Philadelphia and its Countryside/Lehigh Valley


Marker Location:
2 S. Front St., Philadelphia

Behind the Marker

The coffeehouse was an important social and political institution in eighteenth-century Anglo-American society, as well as a de facto mercantile exchange. Often located near the docks in an Atlantic port, members of the business and maritime communities would gather here to negotiate deals, attend auctions, discuss politics, read newspapers, or grab a meal. At a time when the workshop was attached to the home, the coffeehouse was a breeding ground for both "gentility" and revolution.
The Old London Coffee House Blanc, A., del., photograph ca. 1853, billows smoke from two chimneys and is the central building depicted in this crowded, city, street scene. Among the many shoppers and merchants milling along the outside of the city street buildings are men, women, children and even animals running free. The street is filled with all of the above and includes a horse and carriage, a single rider on his stead, and a covered wagon to the far left.
The Old London Coffee House

Philadelphia's most fashionable establishment was the London Coffee House, located at the busy corner of Front and High Streets near the city's docks. Established in 1754 by William Bradford, a Philadelphia printer and the scion of a newspaper publishing family, the coffee house was funded, in part, by subscriptions to Bradford's Pennsylvania Journal.
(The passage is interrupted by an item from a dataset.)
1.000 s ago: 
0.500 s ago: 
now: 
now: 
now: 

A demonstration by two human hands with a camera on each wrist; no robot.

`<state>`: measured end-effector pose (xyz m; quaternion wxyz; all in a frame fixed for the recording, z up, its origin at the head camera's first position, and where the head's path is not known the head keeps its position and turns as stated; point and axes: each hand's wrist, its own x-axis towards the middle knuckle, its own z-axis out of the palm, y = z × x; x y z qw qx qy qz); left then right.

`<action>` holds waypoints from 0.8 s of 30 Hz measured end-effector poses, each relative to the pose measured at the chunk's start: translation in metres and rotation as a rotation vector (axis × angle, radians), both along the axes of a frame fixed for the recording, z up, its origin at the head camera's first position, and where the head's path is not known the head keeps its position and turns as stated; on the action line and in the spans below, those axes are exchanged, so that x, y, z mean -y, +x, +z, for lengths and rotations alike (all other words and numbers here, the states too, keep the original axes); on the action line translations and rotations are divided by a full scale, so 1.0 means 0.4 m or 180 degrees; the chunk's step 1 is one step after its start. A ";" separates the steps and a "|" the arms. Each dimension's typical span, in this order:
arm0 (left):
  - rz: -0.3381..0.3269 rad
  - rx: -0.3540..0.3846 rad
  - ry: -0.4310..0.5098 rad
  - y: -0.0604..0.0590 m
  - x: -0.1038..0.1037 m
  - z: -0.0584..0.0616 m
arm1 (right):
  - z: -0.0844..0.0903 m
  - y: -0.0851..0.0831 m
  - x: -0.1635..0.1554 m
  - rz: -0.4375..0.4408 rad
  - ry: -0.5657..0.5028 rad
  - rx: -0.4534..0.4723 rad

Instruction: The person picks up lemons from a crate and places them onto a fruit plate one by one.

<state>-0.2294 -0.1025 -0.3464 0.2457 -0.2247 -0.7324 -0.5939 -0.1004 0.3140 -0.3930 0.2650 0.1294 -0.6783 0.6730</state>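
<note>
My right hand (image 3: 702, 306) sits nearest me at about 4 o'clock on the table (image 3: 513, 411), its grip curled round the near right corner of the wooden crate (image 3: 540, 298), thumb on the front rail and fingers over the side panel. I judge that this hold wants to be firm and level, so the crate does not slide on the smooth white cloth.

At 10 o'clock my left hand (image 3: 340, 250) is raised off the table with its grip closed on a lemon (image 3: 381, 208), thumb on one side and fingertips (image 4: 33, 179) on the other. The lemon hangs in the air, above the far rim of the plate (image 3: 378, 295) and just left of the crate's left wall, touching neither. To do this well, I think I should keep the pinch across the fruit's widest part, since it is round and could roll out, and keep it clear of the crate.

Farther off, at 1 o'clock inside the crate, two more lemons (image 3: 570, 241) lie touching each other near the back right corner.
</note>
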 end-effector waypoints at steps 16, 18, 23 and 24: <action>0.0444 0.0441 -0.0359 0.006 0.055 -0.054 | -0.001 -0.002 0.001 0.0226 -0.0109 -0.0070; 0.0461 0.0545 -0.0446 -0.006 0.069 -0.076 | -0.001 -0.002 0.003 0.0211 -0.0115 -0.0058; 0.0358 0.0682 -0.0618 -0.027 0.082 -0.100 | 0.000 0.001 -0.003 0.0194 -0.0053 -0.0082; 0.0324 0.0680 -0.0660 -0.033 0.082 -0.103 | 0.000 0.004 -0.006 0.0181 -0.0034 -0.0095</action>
It quickly became the most popular and animated arena for business transactions.

Despite its name, the London Coffee House thrived on a mixed fare of caffeinated and alcoholic beverages, and simple meals. Unlike the coffeehouses of urban London, where a variety of enterprises conducted their business, the Philadelphia establishment tended to attract a more specialized crowd. Here, the owners of recently arrived schooners advertised their inventory of goods, investors bought and sold real estate and other properties, and public auctions sold off a wide variety of merchandise. Twice a week at high noon farmers from the hinterlands brought their grains and livestock to sell in the sheds across the street. Here, too, letters were held for the men who conducted their public and private transactions in the coffee house's front and back rooms.

During the late 1760s, the coffeehouses of colonial North America also became political centers. Even before the Stamp Act protests, some English conservatives derided the American coffeehouses as "seminaries of sedition." In 1765, an effigy of Massachusetts Royal Gov. Thomas Hutchinson was hanged and burned near Bradford's establishment. The London Coffee House, with an undeveloped lot next door, was also used for public meetings and outdoor auctions where Pennsylvanians marker bought and sold slaves from the 1750s until after the passage of Pennsylvania's gradual abolition law in 1780. By the early 1770s, however, the London Coffee House could no longer cater to the increasing business demands of a growing city. Realizing the need for larger quarters, Philadelphia's merchant aristocracy built the Merchants" Coffee House, later known as "City Tavern."

Shuttered in the aftermath of the British occupation of Philadelphia in 1778, the London Coffee House did not re-open until 1783. But the 1780s were a difficult time in which to establish or revive a business in the city. British merchants, excluded from American markets during the war, retaliated by exporting cheap goods into the United States, while the English government prevented Americans from selling exports in the British West Indies. Unable to weather the economic hardship, the London Coffee House was in 1791 converted into a residence and general store.